If you change to follow your own path, he said “something very nourishing can happen – a blessing, a form of grace. Be ready to be surprised by grace.”
That commencement day in 1988, Zinsser told those Wesleyan graduates that “One of the themes I’ve been talking to you about this morning – though I haven’t used the word – is separation. It’s very much on your mind today, and it will be many times again, and it will always be painful; none of the changes I made in my life were anything but scary at the time I made them. But there are two ways to think about separation: as a loss, or as a beginning. To separate is to start fresh.”
Change is a tonic. Zinsser returned to the theme of change and separation to end his talk.
“For you, I hope today will be the first of many separations that will mean putting behind you something you’ve done well and beginning something you’ll do just as well, or better.

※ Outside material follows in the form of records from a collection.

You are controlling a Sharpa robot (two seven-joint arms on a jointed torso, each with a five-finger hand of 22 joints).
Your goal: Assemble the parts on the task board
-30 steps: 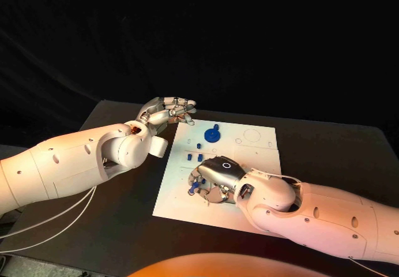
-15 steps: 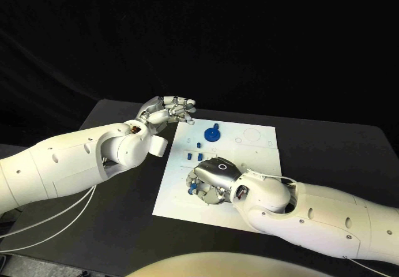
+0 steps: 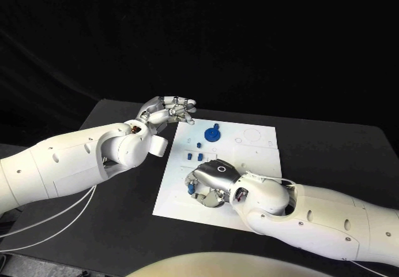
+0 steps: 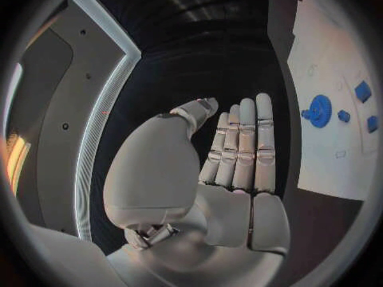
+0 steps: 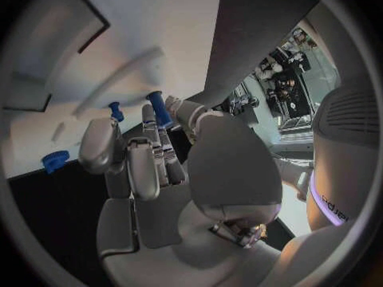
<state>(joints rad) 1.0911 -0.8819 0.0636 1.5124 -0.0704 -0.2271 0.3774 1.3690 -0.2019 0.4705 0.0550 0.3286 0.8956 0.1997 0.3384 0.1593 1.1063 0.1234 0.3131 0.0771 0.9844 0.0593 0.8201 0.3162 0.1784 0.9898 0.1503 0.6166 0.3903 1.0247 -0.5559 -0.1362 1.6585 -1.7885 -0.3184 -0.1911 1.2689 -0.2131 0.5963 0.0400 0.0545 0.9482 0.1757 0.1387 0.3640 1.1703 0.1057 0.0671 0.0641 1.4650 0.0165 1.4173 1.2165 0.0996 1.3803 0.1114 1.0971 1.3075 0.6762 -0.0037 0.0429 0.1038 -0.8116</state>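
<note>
- Change since the earlier frames: the right arm has slid a little toward the near left part of the board, and its silver many-fingered right hand (image 3: 210,182) now sits slightly lower and further left over the flat white rectangular task board (image 3: 253,167). The left arm and the parts on the board have kept their places.
- Head view: the right hand lies knuckles-up on the near left area of the task board, fingers curled downward. Small blue plastic parts (image 3: 192,187) show at its fingertips on the left side; whether they are gripped cannot be told from here.
- Head view: the silver many-fingered left hand (image 3: 169,110) hovers just beyond the board's far left corner, above the black table (image 3: 332,150), fingers bent loosely with nothing in them.
- Head view: a round blue gear-shaped part (image 3: 213,135) sits on the far middle of the board. Three small blue block parts (image 3: 196,156) lie between the gear and the right hand.
- Left wrist view: the left hand (image 4: 232,166) is flat, fingers straight and side by side, palm bare. The gear-shaped part (image 4: 320,111) and the task board (image 4: 331,166) lie well apart from it.
- Right wrist view: the right hand (image 5: 168,172) has its fingers bent inward. A short blue cylindrical peg (image 5: 159,109) stands pinched between the fingertips, against the task board (image 5: 136,38). A second, smaller blue peg (image 5: 117,111) stands just beside it.
</note>
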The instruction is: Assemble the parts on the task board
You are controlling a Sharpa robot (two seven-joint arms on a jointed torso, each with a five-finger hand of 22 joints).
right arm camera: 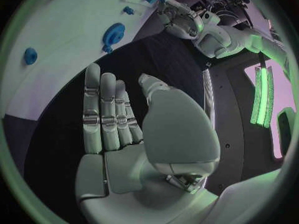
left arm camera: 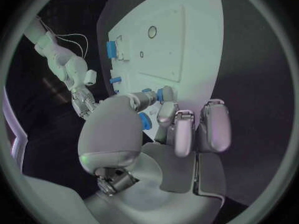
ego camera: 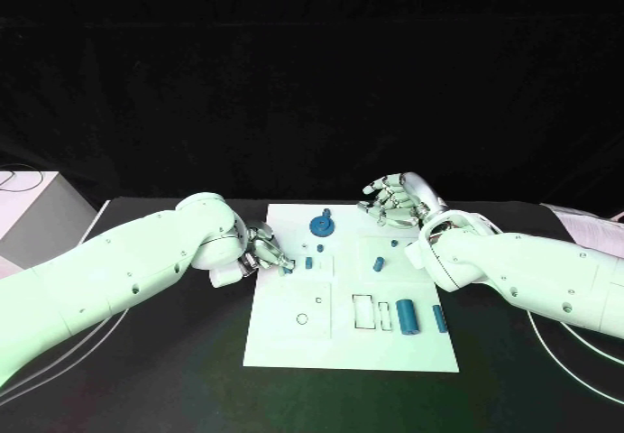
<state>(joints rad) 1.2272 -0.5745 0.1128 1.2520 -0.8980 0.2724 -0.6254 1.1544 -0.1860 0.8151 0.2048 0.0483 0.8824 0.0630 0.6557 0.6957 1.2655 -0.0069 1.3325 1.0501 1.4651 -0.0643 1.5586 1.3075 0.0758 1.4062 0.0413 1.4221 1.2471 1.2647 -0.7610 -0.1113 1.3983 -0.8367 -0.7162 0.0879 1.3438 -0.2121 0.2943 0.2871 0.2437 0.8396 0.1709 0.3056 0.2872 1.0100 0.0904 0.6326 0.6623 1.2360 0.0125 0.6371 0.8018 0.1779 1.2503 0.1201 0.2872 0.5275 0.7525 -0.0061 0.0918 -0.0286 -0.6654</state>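
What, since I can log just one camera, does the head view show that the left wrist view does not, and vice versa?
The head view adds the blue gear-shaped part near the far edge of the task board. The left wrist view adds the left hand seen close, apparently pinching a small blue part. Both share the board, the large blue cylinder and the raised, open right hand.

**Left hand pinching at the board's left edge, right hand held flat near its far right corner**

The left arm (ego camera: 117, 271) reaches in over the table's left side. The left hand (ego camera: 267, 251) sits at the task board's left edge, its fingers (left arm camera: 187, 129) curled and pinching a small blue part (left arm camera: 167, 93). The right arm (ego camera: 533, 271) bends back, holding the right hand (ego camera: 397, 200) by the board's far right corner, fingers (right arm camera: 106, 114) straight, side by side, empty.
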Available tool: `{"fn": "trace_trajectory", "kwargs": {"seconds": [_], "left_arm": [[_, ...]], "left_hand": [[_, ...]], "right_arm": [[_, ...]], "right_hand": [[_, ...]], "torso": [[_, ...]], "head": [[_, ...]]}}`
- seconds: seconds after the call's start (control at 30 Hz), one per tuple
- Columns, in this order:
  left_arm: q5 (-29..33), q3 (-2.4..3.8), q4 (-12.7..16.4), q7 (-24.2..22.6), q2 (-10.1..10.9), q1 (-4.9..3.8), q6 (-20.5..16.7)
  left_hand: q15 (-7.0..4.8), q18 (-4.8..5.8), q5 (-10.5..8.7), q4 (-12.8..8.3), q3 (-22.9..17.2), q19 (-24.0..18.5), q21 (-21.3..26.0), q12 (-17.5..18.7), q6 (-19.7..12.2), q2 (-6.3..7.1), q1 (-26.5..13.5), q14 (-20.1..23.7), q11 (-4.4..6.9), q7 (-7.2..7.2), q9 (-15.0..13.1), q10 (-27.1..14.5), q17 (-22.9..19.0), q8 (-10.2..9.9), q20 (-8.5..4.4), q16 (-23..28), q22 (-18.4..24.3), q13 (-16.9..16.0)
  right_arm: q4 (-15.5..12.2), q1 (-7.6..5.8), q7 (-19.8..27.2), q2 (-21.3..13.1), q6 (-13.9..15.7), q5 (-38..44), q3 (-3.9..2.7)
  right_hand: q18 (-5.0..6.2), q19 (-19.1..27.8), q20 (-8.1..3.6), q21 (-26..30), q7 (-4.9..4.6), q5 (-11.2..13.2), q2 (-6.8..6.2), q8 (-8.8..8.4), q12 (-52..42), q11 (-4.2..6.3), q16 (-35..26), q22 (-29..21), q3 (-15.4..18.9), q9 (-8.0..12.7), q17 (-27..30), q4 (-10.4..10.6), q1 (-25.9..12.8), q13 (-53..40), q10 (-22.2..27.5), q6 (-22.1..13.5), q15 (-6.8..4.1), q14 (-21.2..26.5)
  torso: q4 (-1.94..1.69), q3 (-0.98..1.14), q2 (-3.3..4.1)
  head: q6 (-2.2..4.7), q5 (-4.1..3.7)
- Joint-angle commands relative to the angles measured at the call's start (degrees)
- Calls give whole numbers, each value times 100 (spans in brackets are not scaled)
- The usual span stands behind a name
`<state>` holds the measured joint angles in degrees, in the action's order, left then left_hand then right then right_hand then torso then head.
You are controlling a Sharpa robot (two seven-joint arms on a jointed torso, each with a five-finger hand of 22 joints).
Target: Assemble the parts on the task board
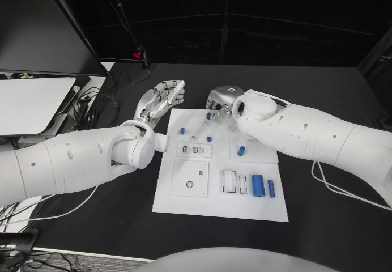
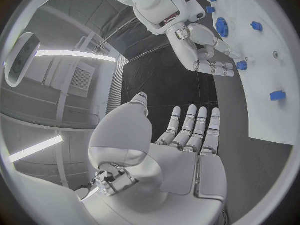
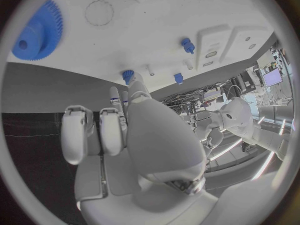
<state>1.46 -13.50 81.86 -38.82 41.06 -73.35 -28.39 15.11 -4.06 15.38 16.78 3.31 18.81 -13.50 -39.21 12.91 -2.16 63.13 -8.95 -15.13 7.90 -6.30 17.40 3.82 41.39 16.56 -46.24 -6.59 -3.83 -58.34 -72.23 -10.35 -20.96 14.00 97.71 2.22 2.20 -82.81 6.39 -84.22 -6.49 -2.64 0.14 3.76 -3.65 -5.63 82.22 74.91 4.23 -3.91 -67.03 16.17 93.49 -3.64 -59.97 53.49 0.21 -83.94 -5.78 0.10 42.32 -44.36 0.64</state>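
The white task board [image 1: 190, 199] lies mid-table with small blue parts [image 1: 241, 151] on it and a blue cylinder [image 1: 257, 185] near its right edge. My right hand [image 1: 220, 101] reaches over the board's far edge. Its thumb and fingertips [image 3: 137, 87] pinch a small blue gear [image 3: 128, 76], also the small blue gear [image 2: 242, 65], just above the board [image 3: 150, 20]. A large blue gear [image 3: 37, 35] lies flat nearby. My left hand [image 1: 161, 97] hovers beside the board's far left corner, its fingers [image 2: 190, 122] straight and apart, holding nothing.
A monitor [image 1: 33, 96] and loose cables [image 1: 90, 107] sit at the table's left. White inserts [image 1: 194, 149] and white pieces [image 1: 234, 181] occupy recesses in the board. Bare black table [image 1: 327, 90] stretches beyond the board.
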Motion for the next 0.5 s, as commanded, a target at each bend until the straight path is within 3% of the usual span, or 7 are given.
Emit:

Keep separating yourself from any project that’s not up to your highest standards of what’s right for you – and for the broader community where you can affect the quality of life: your home, your town, your children’s schools, your state, your country, your world.”
According to Zinsser, change can help one to “live usefully,” and “nothing in your life will be as satisfying as making a difference in somebody else’s life.”
Zinsser does not let teachers and parents off the hook. “It comes down to permission,” he writes. “I’m struck by how scarce that commodity is.”
As professors, we must give permission to our students, to give permission for them to be all that they can be, certainly, but also to follow their bliss, to do what they are meant to do, to live as they are meant to live.
That might mean that a change is in order. For after all, change is a tonic.